FIFA, not the most enlightened of organizations, has a thing about political interference--it does not abide it--and will be reviewing this matter carefully. FIFA's president, Sepp Blatter, is already putting his beady eyes on the French government's investigation into France's first-round exit from the World Cup. But Nigeria risks being banned by FIFA from all international football because of the government action. I know, that sounds like what the president has done. But, when FIFA does it, it means it really is not politically motivated but for the integrity of football. Like when it suspends referees who seemed to have been slacking on the job. Do not ask if FIFA's decision, when taken, will be reviewed in camera. We know it wont be reviewed on camera, and no replays will be available on screen.

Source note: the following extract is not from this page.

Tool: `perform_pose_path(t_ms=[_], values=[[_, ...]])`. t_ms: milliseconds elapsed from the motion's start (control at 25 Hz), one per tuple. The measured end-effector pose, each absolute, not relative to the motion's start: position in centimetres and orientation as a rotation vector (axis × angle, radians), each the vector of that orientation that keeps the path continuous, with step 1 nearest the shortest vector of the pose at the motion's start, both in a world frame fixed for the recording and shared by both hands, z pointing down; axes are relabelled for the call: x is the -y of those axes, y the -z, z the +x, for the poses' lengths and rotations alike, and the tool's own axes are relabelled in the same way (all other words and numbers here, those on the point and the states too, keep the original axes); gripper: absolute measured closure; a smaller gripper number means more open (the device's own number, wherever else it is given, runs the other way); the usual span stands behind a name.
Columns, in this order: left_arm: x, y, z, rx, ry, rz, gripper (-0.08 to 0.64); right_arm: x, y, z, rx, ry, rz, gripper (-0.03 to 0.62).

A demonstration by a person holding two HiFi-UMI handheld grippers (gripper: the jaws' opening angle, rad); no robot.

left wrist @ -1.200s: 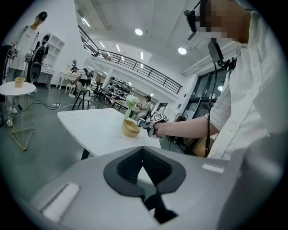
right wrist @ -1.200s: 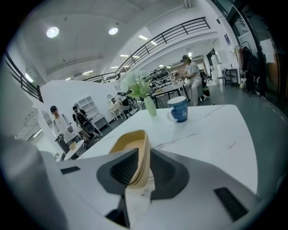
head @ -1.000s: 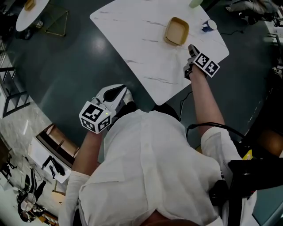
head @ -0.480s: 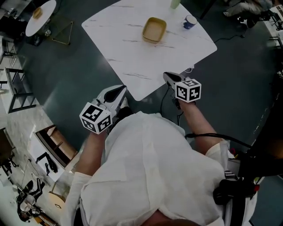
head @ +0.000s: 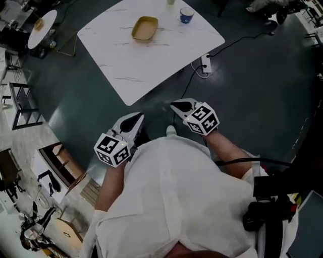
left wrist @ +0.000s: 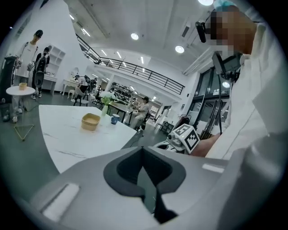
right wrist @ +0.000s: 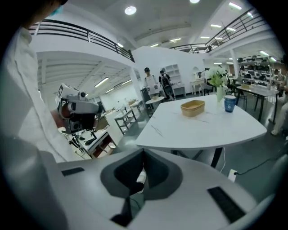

We poor suffering souls in the Caribbean, may want to take a leaf from our cousins in west Africa, and get our governments to slap a ban from international competition on the West Indies team after their string of woeful performances. Limbo like me, is the team motto: how low can you go? Some would suggest that they be sent to North Korean and do a bit of soul searching while hunting for lumps of coal.

2 comments:

djfranki said...

we need to put our carribean teams to get out there and represent

acox said...

I totally agree with you Denise The West indies should be ban from playing cricket worldwide,At least this team.Some how i don't think they would really care.